RNC Replaces NBC News With CNN For February Debate
Back in October, the Republican National Committee suspended its debate partnership with NBC for a debate that was scheduled to be held at the end of February in advance of the what has come to be called the “SEC Primary,” a Super Tuesday like day on which a number of southern states will hold their primaries. This suspension was largely in response to the widely derided debate held on October 28th and aired on CNBC in which the debate moderators strayed far from the economic subjects intended to be the subject of the debate and clearly lost control of the debate, an event which led to an aborted effort by the campaigns to try to take control of the debate process themselves. That February debate was never officially removed from the calendar, though, and now the RNC has announced that NBC has been replaced as the media sponsor of the debate with CNN:
The Republican National Committee officially severed ties on Monday with NBC for what was supposed to be a Feb. 26 Republican primary debate in Houston. Instead, CNN will host the debate in Houston on Thursday, Feb. 25, five days before Super Tuesday.
The committee voted via conference call Monday after negotiations with NBC failed, two sources familiar with the call confirmed. The RNC initially suspended the relationship with NBC on Oct. 30, following a debate on CNBC that angered many of the campaigns and the RNC for the network’s handling of the debate format and the moderators’ line of questioning.
At the time, NBC said it looked forward to working in “good faith to resolve this matter with the Republican Party.”
Though NBC won’t be a part of the debate, NBC-owned Telemundo will still take part as will the original conservative media partner National Review. Salem Communications, which has partnered with CNN for its previous two Republican primary debates will also participate.
“The Republican National Committee has decided to move forward without NBC’s participation in our February debate in Houston, Texas. The RNC has awarded the debate to CNN, who will broadcast it on Thursday, February 25th in Houston at a location to be decided,” RNC Chairman Reince Priebus wrote in a statement.
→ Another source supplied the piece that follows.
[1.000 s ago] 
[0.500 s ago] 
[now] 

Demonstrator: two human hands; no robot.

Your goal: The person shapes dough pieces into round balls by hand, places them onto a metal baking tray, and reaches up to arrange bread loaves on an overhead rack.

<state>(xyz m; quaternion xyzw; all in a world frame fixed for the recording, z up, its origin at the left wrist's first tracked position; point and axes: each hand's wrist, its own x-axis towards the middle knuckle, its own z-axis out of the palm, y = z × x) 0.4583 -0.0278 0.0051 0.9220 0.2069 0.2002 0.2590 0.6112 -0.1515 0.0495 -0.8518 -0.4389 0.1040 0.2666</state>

CNN has already hosted two of the Republican debates this cycle, in September at the Reagan Library in California and last month in Las Vegas. The network will also host another debate in Florida in March, meaning that CNN will host as many debates for the GOP as Fox News Channel and Fox Business Network combined. By and large, the CNN debates have been quite good, although both of them were characterized by large numbers of people on the main stage thanks to the size of the Republican field. One suspects that the field will be much smaller by the time the February debate rolls around, and certainly much smaller by the time the March debate rolls around. Indeed, by the time that March debate rolls around the GOP field is likely to be winnowed down to two or three candidates, which could make things quite interesting to say the least. At the very least, I think we can say with confidence that there will be no undercard debate in March, and probably not in February either, so that will be an hour of our time that won’t be wasted.
Interestingly, the RNC will continue its relationship for the February debate with Telemundo for a Spanish simulcast of the debate notwithstanding the fact that Telemundo is owned by NBC’s parent company. If nothing else, this is a sign that the party is at least partly aware of the value of trying to keep reaching out to the Latino community notwithstanding the fact that Donald Trump’s candidacy has largely been a walking, talking warning sign to that community that the Republican Party isn’t really the place for them. It’s unclear though, if Telemundo reporters will be participating in the questioning of the candidates. If it does, the most logical candidate for that role would be Jose Diaz-Balart, although that could be awkward since Diaz-Balart is also an anchor on MSNBC. In any case, it was always clear that this February debate would go forward, the only question was where it would air. Apparently, the RNC is sending the message that it has no real confidence in NBC News as an institution and, after the CNBC debacle I can’t say I blame them.